There are issues that secular public health organizations are unprepared to answer, he said. “An perhaps more serious issue is that white evangelicals are not even on their radar.”
Mr. Chang said that he recently spoke with a colleague in Uganda whose hospital received 5,000 vaccine doses but was only able to administer about 400 due to the hesitancy of the predominantly evangelical community.
“How evangelicals in the United States think, write, and feel about issues easily spreads around the world,” he said.
And pastors are at a loss about how to reach their flocks at this crucial time. Joel Rainey, pastor of Covenant Church in Shepherdstown, West Virginia, said some colleagues were expelled from their congregations for calling for health and vaccination recommendations.

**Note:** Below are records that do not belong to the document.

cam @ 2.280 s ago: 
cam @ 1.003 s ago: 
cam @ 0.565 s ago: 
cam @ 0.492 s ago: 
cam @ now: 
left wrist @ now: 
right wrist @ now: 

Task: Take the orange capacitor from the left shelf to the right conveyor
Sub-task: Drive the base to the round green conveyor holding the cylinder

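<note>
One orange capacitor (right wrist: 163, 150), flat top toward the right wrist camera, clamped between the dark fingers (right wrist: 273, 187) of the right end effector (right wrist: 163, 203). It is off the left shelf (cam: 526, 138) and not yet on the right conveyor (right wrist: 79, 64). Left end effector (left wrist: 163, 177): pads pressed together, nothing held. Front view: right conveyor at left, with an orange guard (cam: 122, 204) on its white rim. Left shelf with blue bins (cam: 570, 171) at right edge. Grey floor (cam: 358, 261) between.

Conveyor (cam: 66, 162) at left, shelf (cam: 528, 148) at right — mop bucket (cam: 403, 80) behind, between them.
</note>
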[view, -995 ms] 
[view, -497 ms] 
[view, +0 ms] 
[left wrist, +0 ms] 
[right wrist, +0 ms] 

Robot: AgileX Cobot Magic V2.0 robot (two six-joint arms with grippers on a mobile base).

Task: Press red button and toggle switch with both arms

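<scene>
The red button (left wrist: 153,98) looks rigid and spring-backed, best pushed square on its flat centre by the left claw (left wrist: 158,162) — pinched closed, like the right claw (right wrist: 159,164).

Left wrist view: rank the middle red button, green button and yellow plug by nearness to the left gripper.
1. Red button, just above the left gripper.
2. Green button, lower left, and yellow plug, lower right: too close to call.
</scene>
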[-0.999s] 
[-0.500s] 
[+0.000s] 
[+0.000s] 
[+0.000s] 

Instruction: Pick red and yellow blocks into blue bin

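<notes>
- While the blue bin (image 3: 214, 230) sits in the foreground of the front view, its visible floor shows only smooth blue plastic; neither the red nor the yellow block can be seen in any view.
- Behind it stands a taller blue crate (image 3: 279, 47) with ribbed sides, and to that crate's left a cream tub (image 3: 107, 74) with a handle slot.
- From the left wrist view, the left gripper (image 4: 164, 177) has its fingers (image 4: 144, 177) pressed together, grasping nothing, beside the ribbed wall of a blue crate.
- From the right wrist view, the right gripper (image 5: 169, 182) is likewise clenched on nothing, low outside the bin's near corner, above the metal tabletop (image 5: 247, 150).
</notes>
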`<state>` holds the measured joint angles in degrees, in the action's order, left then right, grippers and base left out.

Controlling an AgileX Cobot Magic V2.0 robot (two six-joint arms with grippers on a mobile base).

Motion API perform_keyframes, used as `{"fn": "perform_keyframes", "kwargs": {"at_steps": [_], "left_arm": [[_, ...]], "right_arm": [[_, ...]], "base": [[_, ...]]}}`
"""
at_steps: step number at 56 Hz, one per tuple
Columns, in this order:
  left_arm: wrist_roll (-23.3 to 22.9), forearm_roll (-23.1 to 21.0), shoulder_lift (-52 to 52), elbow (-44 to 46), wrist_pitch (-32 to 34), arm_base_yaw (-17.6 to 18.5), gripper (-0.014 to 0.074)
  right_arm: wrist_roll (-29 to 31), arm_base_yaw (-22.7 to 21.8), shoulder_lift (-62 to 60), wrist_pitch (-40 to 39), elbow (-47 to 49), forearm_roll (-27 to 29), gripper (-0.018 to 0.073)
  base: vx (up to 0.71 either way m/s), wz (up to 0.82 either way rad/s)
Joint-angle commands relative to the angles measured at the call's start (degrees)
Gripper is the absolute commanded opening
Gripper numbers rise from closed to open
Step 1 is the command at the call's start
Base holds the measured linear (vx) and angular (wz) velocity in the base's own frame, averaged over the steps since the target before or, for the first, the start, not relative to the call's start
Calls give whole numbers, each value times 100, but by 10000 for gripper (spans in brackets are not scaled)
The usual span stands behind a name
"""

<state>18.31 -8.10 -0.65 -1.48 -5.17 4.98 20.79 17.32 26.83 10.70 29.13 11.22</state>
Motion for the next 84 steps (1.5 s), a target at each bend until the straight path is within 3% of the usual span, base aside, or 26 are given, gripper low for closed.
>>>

According to him, politics has increasingly shaped confidence among white evangelicals, rather than the other way around. Pastors’ presence in their congregations is dwindling. “They have their people for an hour, and Sean Hannity has them for the next twenty minutes,” he said.
Mr. Rainey aided his own Southern Baptist congregation in avoiding misleading information by conducting public interviews with medical experts — a former colonel specializing in infectious disease, a church member who works as a logistics management consultant for Walter Reed, and a church elder who works as a Department of Veterans Affairs nurse.
He asked them “all of the questions that a follower of Jesus could have” on the worship stage, in front of the praise band’s drum set, he later explained.
“It is important for pastors to teach their congregations that we do not always have to be enemies of the society in which we live,” he said. “If we accept that Jesus died for those creatures, how can we regard them as adversaries?”